I have a Microsoft Surface Studio laptop running Nobara (a Fedora variant with linux-surface patches already applied, and I’m still on the Gnome Wayland variant) since a year or so back.
In the last couple of weeks, every few minutes the entire computer freezes for 1-2 seconds. This happens at random intervals, sometimes as close as just 5-10 seconds apart (and sometimes 5-10 minutes apart).
When a micro-freeze happens, video freezes and all input freezes as well (but keyboard presses seem to be queued up and gets spit out afterwards… one time I had about 40 spaces spit out after because it happened right as I pressed the spacebar).
Things I’ve tried that so far has had no effect:
Running only on Intel graphics
Running only on Nvidia graphics
Rolling back to kernel 6.10.x
I’m new to Linux, so what other than graphics drivers and kernel drivers can cause the whole system to freeze up? (Or can it still be graphics drivers, for example?)
How do I go about diagnosing this?
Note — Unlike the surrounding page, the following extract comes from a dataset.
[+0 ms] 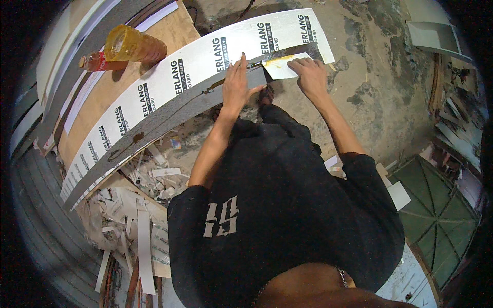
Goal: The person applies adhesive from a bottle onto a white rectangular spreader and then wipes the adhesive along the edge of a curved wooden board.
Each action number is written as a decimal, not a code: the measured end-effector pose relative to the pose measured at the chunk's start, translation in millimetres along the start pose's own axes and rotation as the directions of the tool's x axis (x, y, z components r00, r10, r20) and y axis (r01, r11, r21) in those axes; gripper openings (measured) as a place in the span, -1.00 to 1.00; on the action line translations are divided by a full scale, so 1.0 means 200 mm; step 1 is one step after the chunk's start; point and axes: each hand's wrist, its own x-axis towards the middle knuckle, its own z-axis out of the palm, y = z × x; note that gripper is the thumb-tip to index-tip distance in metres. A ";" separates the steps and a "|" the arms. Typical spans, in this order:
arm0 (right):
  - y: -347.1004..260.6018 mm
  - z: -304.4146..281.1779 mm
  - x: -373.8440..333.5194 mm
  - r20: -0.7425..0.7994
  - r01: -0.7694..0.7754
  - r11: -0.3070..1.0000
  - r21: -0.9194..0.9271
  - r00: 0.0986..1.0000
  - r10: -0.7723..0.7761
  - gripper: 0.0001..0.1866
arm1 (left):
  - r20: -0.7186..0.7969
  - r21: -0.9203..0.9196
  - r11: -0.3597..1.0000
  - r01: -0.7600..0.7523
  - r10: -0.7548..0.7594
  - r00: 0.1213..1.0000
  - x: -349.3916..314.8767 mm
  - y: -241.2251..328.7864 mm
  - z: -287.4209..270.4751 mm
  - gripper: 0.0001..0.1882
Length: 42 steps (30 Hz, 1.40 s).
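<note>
A long white board (199, 55) with dark printing runs from lower left to upper right in front of me, with a grey band along its near edge. Near its right end, a small white sheet (283, 68) with a yellow-brown smear lies over the grey band, its near corner beyond the edge. My right hand (311, 78) has its fingers curled on the right part of this sheet. To the left, my left hand (236, 87) rests on the board with fingers stretched out and thumb pointing toward the sheet. Whether anything lies beneath the left palm is hidden.
On a wooden surface (90, 110) at the left stand a yellowish plastic container (144, 49) and a small reddish bottle (100, 62). White offcuts (120, 205) lie heaped at lower left. A green framed panel (436, 215) is at the right, near stacked scraps (459, 115).
</note>
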 end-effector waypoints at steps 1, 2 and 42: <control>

The laptop is now pretty much unusable for any serious work.
Nobara makes considerable change as can be seen by reading even a little on their web site. The interaction between whatever changes they make and the remaining parts of fedora cannot be identified or determined by someone using fedora.
The nobara support would still be required since even the nvidia driver is part of what they have put into their distro and we have no way to know what else may be interacting.
If you feel it is nvidia then troubleshoot it by properly removing the nvidia drivers and reinstall them for testing. Remember also that there is a linux firmware package for nvidia that may be removed if the nvidia drivers are incorrectly removed. If removed, that package (nvidia-gpu-firmware) should be reinstalled.
The proprietary nvidia drivers are not a fedora product, but come directly from nvidia through the efforts of rpmfusion to package them and test them on the fedora OS.